Saudi Aramco Reports 23.2% Decline in Q3 Net Income Amidst Lower Oil Prices

Saudi Aramco has announced a significant drop in its third-quarter net income, marking a 23.2% decrease compared to the same period last year. The decline, which saw net income fall to $32.6 billion from $42.4 billion, is primarily attributed to the impact of lower crude oil prices and reduced sales volumes, according to the world’s largest oil company by market capitalization and production.
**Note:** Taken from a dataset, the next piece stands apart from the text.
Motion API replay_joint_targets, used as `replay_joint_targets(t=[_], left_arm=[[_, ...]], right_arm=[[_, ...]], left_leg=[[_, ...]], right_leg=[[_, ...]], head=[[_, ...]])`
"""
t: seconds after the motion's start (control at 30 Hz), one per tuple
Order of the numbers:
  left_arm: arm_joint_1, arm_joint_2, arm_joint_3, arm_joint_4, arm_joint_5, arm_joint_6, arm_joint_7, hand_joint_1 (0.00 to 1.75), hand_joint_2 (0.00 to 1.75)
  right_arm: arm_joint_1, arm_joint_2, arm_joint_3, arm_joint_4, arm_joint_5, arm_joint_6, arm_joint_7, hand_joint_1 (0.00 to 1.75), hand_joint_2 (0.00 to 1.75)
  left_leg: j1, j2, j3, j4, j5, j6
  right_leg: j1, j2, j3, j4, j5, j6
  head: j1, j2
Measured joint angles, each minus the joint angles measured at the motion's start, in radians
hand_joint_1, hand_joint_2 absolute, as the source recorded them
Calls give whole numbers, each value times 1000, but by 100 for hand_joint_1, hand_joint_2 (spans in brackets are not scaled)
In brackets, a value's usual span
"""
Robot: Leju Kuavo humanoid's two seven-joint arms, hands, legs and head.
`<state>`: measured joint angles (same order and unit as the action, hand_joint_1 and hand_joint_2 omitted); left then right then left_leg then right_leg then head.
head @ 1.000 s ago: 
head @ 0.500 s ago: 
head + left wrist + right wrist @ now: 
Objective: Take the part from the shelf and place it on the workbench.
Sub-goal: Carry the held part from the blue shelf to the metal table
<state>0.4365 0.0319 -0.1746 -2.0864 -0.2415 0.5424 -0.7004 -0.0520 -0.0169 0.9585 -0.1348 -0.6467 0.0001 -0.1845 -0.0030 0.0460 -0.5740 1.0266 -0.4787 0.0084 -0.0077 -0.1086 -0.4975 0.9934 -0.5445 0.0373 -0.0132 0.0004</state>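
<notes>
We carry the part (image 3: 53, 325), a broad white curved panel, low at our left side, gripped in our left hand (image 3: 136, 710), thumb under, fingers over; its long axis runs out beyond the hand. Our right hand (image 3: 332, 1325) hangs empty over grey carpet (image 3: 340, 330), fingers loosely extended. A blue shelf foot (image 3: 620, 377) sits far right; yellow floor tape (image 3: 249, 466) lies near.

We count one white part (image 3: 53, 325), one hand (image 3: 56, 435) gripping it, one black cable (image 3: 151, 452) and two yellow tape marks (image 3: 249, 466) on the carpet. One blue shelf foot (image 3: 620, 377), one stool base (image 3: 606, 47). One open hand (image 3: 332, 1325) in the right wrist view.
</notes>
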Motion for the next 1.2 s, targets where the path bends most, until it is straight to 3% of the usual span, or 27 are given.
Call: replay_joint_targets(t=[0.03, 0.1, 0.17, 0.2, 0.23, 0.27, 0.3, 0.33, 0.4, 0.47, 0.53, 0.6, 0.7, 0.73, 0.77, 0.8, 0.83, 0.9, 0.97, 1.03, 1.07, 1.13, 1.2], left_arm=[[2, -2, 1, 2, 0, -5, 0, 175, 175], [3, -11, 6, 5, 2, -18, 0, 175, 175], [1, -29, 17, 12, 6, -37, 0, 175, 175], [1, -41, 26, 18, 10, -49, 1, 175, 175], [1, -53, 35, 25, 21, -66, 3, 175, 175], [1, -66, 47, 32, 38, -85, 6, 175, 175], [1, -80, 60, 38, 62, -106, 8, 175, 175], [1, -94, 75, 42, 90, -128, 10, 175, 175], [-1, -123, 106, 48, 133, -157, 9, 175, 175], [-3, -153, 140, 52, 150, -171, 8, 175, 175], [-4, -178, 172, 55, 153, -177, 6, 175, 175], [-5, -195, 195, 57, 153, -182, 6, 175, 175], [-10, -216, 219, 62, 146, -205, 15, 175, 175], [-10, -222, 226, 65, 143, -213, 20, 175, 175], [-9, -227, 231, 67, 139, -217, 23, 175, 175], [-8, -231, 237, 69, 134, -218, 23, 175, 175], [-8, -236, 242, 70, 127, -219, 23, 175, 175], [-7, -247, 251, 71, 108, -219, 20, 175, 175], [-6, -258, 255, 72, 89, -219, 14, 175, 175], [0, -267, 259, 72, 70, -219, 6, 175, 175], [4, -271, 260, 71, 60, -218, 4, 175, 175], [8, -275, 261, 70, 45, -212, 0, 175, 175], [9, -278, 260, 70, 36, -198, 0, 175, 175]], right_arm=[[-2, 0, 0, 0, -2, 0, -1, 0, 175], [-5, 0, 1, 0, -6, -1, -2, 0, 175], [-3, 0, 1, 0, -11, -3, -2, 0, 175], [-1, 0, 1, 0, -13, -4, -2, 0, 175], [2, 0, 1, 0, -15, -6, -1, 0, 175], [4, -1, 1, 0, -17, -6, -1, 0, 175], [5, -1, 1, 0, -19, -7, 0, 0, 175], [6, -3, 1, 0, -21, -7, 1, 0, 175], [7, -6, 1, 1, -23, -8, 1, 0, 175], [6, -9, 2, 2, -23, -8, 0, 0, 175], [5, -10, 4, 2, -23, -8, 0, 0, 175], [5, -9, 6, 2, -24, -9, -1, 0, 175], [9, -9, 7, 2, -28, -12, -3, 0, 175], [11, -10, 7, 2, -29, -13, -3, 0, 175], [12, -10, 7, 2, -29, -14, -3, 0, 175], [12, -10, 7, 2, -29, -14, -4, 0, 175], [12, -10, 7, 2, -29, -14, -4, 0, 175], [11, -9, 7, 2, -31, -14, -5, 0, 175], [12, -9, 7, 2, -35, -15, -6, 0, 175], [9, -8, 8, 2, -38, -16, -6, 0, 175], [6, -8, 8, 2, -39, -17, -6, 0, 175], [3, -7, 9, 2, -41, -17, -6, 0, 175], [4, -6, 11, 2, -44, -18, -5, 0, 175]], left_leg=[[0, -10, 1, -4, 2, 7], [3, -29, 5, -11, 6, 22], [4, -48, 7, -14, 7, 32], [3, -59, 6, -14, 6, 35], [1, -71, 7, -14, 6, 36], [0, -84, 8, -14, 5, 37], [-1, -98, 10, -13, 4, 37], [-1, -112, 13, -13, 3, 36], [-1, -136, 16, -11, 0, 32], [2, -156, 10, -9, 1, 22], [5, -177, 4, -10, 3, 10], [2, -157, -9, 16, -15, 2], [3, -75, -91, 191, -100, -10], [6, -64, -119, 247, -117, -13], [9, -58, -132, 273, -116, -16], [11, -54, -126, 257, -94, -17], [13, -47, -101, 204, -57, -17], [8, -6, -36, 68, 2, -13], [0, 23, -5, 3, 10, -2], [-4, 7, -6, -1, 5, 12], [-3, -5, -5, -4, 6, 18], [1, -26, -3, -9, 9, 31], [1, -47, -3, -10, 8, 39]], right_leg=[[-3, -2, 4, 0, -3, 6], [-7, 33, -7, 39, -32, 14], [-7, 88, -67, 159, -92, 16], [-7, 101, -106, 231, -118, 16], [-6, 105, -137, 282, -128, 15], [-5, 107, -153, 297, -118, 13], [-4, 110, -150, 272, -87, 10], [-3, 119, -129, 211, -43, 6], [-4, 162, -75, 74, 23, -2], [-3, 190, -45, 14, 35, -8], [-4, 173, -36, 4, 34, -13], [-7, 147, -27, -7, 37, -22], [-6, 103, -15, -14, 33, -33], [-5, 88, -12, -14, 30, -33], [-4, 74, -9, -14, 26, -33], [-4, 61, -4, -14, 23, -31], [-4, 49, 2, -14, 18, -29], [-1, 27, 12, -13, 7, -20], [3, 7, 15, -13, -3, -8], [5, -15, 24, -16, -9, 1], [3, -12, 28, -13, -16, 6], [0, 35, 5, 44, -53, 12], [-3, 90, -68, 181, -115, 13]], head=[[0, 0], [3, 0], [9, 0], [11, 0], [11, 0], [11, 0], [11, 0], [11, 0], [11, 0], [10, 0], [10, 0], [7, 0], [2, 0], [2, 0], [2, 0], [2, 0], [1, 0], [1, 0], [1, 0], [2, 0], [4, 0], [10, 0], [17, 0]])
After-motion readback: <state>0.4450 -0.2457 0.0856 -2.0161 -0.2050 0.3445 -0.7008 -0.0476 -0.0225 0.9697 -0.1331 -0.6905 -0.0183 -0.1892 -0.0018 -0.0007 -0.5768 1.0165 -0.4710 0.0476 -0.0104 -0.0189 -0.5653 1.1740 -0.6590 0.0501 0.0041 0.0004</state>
This reduction in profits comes as the Saudi state oil giant, known for being the world’s leading crude oil exporter, implemented a voluntary 1 million barrels per day (bpd) output cut from July onwards. The aim was to stabilize the oil market, with the commitment to maintain this additional cut until the end of the current year reiterated over the weekend.

Consequently, Saudi Arabia’s daily crude oil production has hovered around 9 million barrels since the implementation of the voluntary reduction, leading to a significant drop in crude oil exports to the lowest levels in over two years.

The combination of decreased production and export levels, along with lower crude oil prices during the period from July to September, resulted in a significant drop in Aramco’s free cash flow. The company reported a decline to $20.3 billion in the third quarter of 2023, down from $45.0 billion in the same period last year.

Despite the financial challenges, Saudi Aramco remains committed to distributing a base dividend of $19.5 billion for the quarter, which is slated to be paid in the fourth quarter. In line with this commitment, the company had already paid the first performance-linked dividend of $9.9 billion in the third quarter, with a second distribution of the same amount scheduled for the fourth quarter. These dividends are contingent on the combined results for the full-year 2022 and the first nine months of 2023.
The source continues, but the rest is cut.